▶ **Collected data entries**:
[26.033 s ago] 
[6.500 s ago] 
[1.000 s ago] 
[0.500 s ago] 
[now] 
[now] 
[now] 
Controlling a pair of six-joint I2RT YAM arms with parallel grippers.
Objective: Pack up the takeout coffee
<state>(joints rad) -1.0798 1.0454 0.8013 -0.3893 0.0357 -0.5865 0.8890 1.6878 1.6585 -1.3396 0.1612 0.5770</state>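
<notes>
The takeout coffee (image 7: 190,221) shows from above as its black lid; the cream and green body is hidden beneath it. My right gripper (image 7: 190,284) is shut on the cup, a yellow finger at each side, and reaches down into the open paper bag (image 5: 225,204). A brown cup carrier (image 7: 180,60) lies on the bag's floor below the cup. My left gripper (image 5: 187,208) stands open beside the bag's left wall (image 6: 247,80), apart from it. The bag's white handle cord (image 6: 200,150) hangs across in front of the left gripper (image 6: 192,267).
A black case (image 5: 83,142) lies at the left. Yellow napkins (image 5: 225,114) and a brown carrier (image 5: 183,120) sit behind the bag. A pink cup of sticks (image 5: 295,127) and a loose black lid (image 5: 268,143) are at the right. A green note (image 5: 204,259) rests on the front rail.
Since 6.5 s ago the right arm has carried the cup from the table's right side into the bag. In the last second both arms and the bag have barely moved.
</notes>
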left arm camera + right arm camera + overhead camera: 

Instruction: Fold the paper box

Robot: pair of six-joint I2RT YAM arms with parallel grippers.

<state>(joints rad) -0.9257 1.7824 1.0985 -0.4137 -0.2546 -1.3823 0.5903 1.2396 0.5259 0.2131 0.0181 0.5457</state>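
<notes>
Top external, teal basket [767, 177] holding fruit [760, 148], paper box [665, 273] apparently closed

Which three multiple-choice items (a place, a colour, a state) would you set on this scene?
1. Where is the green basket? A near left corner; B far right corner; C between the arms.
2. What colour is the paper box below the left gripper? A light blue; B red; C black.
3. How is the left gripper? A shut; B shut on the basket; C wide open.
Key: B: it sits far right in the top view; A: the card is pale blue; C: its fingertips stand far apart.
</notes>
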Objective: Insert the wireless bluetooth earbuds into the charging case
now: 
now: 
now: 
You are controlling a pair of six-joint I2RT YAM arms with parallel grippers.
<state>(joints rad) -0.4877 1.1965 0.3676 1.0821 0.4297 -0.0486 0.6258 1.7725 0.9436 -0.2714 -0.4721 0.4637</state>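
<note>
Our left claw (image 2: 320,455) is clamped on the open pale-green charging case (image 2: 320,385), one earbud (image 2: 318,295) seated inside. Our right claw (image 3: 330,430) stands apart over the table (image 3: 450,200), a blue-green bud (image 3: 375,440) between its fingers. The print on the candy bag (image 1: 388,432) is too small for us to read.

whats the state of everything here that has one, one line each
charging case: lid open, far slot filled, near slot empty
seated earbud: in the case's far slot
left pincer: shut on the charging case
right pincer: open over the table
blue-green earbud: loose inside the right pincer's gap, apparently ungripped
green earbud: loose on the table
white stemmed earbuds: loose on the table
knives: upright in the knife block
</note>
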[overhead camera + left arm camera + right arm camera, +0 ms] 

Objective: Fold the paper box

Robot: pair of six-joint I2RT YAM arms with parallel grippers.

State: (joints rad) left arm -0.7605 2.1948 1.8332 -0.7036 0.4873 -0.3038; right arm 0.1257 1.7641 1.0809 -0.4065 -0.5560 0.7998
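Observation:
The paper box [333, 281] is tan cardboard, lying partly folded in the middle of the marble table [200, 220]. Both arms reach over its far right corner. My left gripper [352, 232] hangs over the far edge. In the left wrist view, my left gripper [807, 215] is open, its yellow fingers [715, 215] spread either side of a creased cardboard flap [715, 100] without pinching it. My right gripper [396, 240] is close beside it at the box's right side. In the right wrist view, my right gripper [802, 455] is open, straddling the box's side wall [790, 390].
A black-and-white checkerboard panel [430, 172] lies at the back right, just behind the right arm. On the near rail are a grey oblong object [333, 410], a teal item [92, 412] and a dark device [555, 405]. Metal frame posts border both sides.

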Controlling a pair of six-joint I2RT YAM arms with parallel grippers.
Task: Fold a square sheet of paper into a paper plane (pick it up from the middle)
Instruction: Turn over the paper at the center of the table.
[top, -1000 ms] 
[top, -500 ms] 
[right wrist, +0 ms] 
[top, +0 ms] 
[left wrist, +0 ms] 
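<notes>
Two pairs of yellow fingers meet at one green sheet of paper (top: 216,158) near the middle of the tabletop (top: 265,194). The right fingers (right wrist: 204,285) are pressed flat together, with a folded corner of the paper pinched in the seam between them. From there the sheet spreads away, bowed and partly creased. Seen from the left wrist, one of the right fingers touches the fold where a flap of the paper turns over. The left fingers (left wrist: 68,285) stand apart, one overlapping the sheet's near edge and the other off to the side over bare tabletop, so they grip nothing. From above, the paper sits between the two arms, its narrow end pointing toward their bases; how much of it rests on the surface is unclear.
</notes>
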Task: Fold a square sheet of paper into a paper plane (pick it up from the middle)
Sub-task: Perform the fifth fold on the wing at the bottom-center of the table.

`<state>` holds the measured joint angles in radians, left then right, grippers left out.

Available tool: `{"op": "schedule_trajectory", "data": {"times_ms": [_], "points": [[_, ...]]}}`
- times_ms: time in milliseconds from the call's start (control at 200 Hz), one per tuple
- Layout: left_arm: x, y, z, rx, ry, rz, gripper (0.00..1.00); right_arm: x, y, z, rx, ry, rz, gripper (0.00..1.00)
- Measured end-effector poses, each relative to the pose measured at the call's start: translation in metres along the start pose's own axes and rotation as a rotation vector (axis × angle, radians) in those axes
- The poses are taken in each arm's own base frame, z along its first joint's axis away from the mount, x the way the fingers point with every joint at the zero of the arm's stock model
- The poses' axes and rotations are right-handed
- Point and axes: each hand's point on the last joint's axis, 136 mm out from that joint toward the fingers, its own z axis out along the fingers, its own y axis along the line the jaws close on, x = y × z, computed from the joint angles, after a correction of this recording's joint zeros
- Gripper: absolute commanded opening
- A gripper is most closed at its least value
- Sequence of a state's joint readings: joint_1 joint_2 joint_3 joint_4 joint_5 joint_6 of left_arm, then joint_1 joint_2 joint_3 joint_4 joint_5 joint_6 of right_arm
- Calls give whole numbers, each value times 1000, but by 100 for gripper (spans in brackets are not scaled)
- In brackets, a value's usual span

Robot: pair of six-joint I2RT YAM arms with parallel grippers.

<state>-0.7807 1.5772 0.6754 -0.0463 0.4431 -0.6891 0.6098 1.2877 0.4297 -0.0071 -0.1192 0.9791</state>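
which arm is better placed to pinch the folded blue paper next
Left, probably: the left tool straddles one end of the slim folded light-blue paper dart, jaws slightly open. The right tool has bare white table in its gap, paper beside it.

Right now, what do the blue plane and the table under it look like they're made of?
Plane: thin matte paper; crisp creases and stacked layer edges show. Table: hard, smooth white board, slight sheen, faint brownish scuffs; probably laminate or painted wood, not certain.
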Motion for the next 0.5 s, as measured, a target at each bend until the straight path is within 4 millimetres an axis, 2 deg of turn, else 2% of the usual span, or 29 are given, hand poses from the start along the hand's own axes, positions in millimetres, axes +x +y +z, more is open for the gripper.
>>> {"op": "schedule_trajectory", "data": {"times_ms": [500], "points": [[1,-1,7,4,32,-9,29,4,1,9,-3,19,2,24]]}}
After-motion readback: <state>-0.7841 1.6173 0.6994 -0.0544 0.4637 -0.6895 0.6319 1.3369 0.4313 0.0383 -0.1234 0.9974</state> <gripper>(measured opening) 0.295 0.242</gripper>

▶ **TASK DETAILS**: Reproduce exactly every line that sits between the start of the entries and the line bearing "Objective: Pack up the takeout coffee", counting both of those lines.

▶ **EXERCISE SOLUTION**:
[26.033 s ago] 
[6.500 s ago] 
[1.000 s ago] 
[0.500 s ago] 
[now] 
[now] 
[now] 
Controlling a pair of six-joint I2RT YAM arms with parallel grippers.
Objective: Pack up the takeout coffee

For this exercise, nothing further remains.